All that is wanted is the exact text of the lines below from the one with "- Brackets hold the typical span" through the one with "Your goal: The", inclusive, minus any pictures.

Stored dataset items
== Segment start ==

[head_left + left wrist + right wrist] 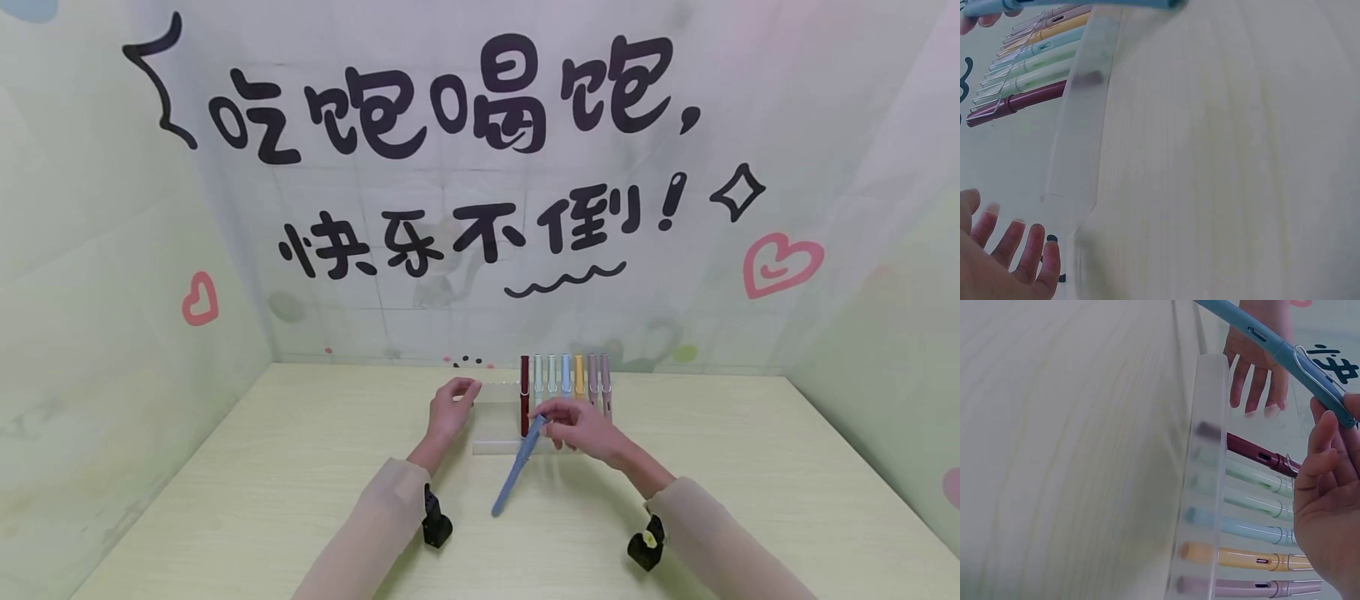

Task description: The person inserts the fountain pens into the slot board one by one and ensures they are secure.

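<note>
My right hand [581, 428] pinches a blue pen [516, 471] near its clip end; the pen slants down to the left, in front of a translucent pen stand [491, 447]. In the right wrist view the metal clip of the blue pen [1263, 339] shows beside the fingertips. My left hand [450, 410] is at the stand's left end, its fingers fairly straight in the left wrist view and holding nothing; whether it touches the stand I cannot tell. A dark red pen [525, 387] stands in the rack, leftmost of the row.
Right of the dark red pen stand pale green pens [1260, 477], a light blue pen [1254, 530], a yellow pen [1263, 559] and purple pens [593, 372]. The pale wooden table [300, 467] meets a printed backdrop [337, 333] behind the stand.
</note>
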`<state>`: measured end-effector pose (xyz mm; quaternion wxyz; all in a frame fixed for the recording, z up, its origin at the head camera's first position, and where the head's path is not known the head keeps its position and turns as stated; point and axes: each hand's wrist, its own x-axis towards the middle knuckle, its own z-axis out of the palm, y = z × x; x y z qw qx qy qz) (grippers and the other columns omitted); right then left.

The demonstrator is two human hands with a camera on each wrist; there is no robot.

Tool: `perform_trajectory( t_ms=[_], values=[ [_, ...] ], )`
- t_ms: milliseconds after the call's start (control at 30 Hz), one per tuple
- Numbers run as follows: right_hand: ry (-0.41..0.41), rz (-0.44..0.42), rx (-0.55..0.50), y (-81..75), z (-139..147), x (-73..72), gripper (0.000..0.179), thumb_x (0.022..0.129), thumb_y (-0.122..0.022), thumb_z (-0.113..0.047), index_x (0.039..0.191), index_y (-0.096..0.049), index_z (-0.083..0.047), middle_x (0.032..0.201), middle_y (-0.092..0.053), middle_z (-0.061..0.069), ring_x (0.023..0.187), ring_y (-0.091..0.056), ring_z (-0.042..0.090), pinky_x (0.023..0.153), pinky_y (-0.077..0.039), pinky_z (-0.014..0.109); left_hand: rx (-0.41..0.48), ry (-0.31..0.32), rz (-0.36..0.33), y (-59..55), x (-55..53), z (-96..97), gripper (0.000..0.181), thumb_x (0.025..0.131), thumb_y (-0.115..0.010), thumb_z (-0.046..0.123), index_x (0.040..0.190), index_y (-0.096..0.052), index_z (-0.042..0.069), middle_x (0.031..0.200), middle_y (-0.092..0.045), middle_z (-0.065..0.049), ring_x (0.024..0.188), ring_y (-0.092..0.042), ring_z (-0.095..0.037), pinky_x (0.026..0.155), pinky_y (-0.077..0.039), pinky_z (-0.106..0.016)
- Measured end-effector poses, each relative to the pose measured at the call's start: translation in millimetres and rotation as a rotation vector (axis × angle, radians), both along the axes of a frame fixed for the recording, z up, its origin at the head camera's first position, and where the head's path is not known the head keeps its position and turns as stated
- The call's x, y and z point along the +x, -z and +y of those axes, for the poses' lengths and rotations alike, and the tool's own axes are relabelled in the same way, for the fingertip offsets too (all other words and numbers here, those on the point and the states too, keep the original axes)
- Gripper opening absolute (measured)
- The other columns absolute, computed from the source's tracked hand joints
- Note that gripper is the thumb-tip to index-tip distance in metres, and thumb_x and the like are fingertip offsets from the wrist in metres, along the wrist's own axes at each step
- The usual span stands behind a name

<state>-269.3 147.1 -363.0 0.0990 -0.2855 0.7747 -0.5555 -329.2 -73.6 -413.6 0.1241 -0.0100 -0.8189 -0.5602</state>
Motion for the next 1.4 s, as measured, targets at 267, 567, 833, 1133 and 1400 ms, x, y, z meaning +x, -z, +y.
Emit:
perform_trajectory(
  t_ms=[267, 567, 833, 1133, 1400],
  values=[
    [0.084, 0.071, -0.067, -1.8, -5, 0.3, 0.021, 0.083, -0.052, 0.005, 0.103, -0.050, 0.010, 0.080, -0.059, 0.023, 0.054, -0.048, 0.015, 0.048, -0.038, 0.021, 0.000, 0.002, 0.001, -0.1, 0.8, -0.2, 0.027, 0.089, -0.053, 0.026, 0.100, -0.060, 0.002, 0.095, -0.060, -0.010, 0.084, -0.056, -0.022, 0.072, -0.047, -0.031],
    [0.160, 0.169, -0.067, 15.4, -3, -13.5, 0.019, 0.083, -0.058, -0.003, 0.101, -0.059, 0.003, 0.075, -0.061, 0.015, 0.049, -0.047, 0.012, 0.042, -0.035, 0.022, 0.001, 0.002, -0.001, 0.3, -0.5, -0.4, 0.026, 0.089, -0.053, 0.024, 0.101, -0.060, 0.002, 0.096, -0.060, -0.010, 0.085, -0.056, -0.022, 0.073, -0.047, -0.032],
    [0.225, 0.281, -0.021, 16.0, -7, -13.2, 0.019, 0.083, -0.060, -0.005, 0.101, -0.063, 0.000, 0.073, -0.062, 0.006, 0.047, -0.047, 0.012, 0.040, -0.036, 0.023, 0.002, 0.002, 0.006, -0.4, -0.6, -0.4, 0.027, 0.088, -0.054, 0.025, 0.100, -0.060, 0.002, 0.096, -0.060, -0.010, 0.084, -0.056, -0.022, 0.073, -0.047, -0.032],
    [0.283, 0.392, 0.044, 10.1, -12, -14.8, 0.017, 0.081, -0.062, -0.007, 0.098, -0.065, -0.006, 0.074, -0.064, -0.001, 0.049, -0.048, 0.011, 0.041, -0.041, 0.025, -0.007, 0.002, 0.007, -0.2, -0.9, -0.4, 0.026, 0.089, -0.054, 0.023, 0.100, -0.060, 0.002, 0.096, -0.060, -0.011, 0.086, -0.056, -0.023, 0.075, -0.046, -0.034],
    [0.352, 0.429, 0.061, 0.3, -17, -22.8, 0.017, 0.081, -0.061, -0.008, 0.098, -0.065, -0.006, 0.072, -0.064, -0.001, 0.047, -0.048, 0.011, 0.040, -0.039, 0.025, -0.006, -0.007, 0.005, 0.5, -0.4, -0.5, 0.026, 0.088, -0.054, 0.025, 0.099, -0.061, 0.002, 0.095, -0.060, -0.011, 0.085, -0.056, -0.023, 0.074, -0.046, -0.035]
  ],
)
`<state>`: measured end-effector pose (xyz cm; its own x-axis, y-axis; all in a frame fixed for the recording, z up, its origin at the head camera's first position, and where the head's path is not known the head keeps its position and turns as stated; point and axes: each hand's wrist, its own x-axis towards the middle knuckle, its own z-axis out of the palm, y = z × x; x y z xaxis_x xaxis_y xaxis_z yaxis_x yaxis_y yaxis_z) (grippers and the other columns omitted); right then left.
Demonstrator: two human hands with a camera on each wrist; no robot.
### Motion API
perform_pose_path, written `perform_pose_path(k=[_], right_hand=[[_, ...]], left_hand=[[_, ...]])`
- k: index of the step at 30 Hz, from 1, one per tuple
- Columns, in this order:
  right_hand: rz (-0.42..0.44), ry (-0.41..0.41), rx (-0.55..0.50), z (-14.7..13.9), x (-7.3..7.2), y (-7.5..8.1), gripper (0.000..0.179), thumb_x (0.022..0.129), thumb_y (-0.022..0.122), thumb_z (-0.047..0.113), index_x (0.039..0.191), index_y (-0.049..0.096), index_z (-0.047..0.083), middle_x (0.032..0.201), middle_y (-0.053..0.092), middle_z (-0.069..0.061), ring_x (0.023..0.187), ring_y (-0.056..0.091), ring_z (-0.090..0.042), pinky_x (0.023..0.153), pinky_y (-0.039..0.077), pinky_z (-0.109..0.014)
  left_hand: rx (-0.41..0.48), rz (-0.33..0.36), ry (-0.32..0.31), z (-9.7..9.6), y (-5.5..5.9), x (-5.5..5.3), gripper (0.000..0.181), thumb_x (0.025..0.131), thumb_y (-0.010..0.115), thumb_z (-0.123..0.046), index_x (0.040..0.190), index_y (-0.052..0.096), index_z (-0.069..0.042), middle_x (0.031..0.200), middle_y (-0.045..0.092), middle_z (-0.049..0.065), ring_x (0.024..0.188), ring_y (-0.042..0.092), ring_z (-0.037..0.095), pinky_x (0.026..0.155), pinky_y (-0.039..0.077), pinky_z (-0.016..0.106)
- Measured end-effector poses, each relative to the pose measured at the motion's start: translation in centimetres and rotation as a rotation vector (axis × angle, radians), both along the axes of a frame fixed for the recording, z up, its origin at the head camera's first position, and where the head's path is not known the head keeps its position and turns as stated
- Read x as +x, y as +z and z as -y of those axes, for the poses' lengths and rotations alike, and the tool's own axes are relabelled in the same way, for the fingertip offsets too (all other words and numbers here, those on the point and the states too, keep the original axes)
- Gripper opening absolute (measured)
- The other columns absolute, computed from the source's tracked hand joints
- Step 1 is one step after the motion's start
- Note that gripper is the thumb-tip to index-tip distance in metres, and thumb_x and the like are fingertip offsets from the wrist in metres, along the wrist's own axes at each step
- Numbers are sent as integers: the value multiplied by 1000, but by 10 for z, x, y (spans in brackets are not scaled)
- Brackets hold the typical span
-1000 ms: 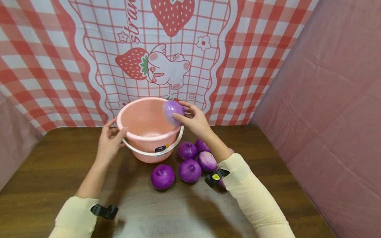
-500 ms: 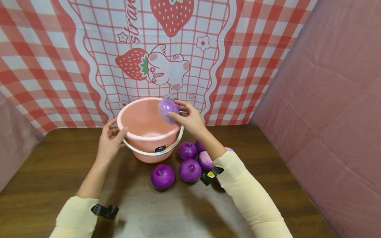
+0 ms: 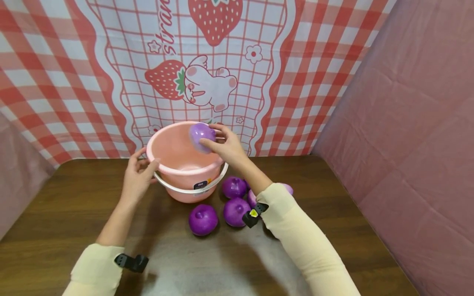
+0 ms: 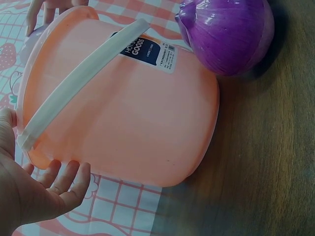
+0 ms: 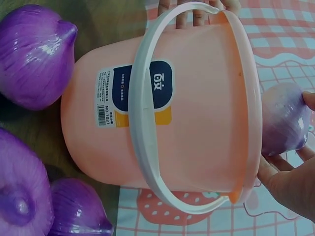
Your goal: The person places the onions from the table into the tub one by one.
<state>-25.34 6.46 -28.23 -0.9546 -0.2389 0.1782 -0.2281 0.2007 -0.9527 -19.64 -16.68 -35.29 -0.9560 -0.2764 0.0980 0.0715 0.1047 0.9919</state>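
Observation:
A pink bucket (image 3: 177, 181) with a white handle (image 3: 192, 190) hanging down its front stands upright near the back of the table. My left hand (image 3: 136, 176) holds its left rim, thumb over the edge and fingers along the outside. Above the bucket's mouth, toward the right rim, my right hand (image 3: 230, 149) grips a shiny purple onion (image 3: 201, 137) between thumb and fingers. The right wrist view shows this onion (image 5: 285, 120) just past the rim. On the table lie a front onion (image 3: 203, 220) and others, including an onion (image 3: 234, 187) beside the bucket.
More onions sit to the right, one a paler onion (image 3: 252, 199) partly behind my right forearm. The brown wooden table (image 3: 66, 213) meets a red-and-white strawberry cloth (image 3: 314, 74) at the back. Pink cloth (image 3: 418, 123) hangs along the right side.
My right hand has moved left with the onion, farther over the bucket's mouth. My right forearm now covers more of the onions on the table. The left hand and bucket stay put.

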Motion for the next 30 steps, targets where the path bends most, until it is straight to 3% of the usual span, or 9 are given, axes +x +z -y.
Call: perform_pose_path(k=[19, 30], right_hand=[[39, -7, 24, 17, -13, -2, 56, 82, 73, 23, 132, 50, 14, 132, 52, -14, 116, 54, -26, 83, 57, -29], [-2, -30, 113, 19, -15, -2, 58, 79, 76, 26, 130, 52, 15, 127, 56, -12, 115, 55, -24, 87, 55, -28]], left_hand=[[4, 10, 2, 1, -2, -1, 62, 91, 58, -23, 145, 29, -16, 109, 50, 4, 72, 57, -5, 58, 54, 13], [16, 3, 4, 1, -2, -2, 62, 91, 58, -22, 145, 29, -15, 106, 50, 2, 71, 56, -6, 57, 54, 13]])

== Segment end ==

> **Your response**
- Brackets hold the typical span
-1000 ms: 
-500 ms: 
+0 ms: 
+0 ms: 
+0 ms: 
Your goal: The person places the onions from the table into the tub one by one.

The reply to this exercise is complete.